The trial court's pretrial determination of the defendant's competency to stand trial, made in accordance with 18 U.S.C.A. § 4244, was not erroneous. See Meador v. United States (9 Cir., 1964), 332 F.2d 935.
At the trial the defense called only Dr. Ritchie, who testified that he was of the opinion that the defendant probably did not know right from wrong or have the ability to adhere to the right at the time of the alleged offenses as defendant was a chronic paranoid schizophrenic, which disability usually "develops during the teen ages." The rebuttal testimony of the government witnesses, Drs. Glotfelty and Cavanagh, that defendant was sane at the time of the alleged offense and at the time of trial, and that of the lay witness LeBaron, certainly raised a jury issue on the defense of insanity. The trial court properly submitted this defense, under correct instructions, to the Jury. Argent v. United States (5 Cir., 1963), 325 F.2d 162; Howard v. United States, 232 F.2d 274 (5 Cir., 1956); Carter v. United States (5 Cir., 1963), 325 F.2d 697.
Dr. Glotfelty testified at length on government rebuttal that defendant had admitted he was acting or feigning insanity. At the conclusion of government rebuttal the trial court refused to permit defendant's surrebuttal explanation, as requested by counsel for the defendant. While surrebuttal is within the sound discretion of the trial court and is usually denied to avoid repetition, it should have been permitted here.
The feigning admission was initially introduced by the government's rebuttal witness. Under the peculiar rule relating to burden of proof on the defense of insanity, where, as here, defendant has produced "some evidence" of mental disorder, the "burden of persuasion", the "risk of non-persuasion", or, less precisely, the "burden of proof" was upon the government to establish defendant's sanity beyond and to the exclusion of a reasonable doubt at the very moment the government witness first mentioned the feigning admission.
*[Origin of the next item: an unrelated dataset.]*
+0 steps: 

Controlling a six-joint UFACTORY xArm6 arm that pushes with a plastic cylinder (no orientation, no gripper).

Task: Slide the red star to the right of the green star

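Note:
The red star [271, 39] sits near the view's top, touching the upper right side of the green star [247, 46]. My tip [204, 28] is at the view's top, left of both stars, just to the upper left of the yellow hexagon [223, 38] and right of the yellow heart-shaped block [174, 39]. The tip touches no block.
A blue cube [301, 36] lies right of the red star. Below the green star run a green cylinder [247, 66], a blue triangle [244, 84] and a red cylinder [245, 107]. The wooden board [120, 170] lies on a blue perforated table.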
Davis v. United States (1895), 160 U.S. 469, 486-488, 16 S.Ct. 353, 358, 40 L.Ed. 469, quoted in Argent v. United States (5 Cir., 1963), 325 F.2d 162, 170-171; IX Wigmore on Evidence, 3rd Ed. (1940), § 2485; American Bar Fnd., The Mentally Disabled and the Law (1961), p. 350.
In view of the interjection of the feigning admission during rebuttal and the conflicting and confusing testimony of the experts on this critical issue, we think it was error for the court to deny the defendant's request for permission to explain his admission to the court and jury. McCormick on Evidence (1954), p. 6; 4 Jones on Evidence (1958), § 892, p. 1671; 23 C.J.S. Criminal Law §§ 1000, 1052, pp. 1052, 1228.
After the defendant's counsel, in his argument to the jury, had virtually conceded defendant's guilt of the acts charged,1 which was calculated to lead the court and jury to believe that defendant had admitted his guilt unless the jury found him insane, the trial judge instructed the jury:
"Now counsel for the defendant has simplified my charges in a sense, because I find it now unnecessary to go into those elements. The case has been made simple, in a certain sense, for you; simple in the sense that the issue can be sharply defined. It can be defined in terms of the sanity or the insanity of this defendant at the time of the alleged acts.
"In other words, Gentlemen of the Jury, you can start with this premise: that the defendant is guilty unless there has been a proof of his insanity at the time that the alleged offenses were committed." (Tr. 265).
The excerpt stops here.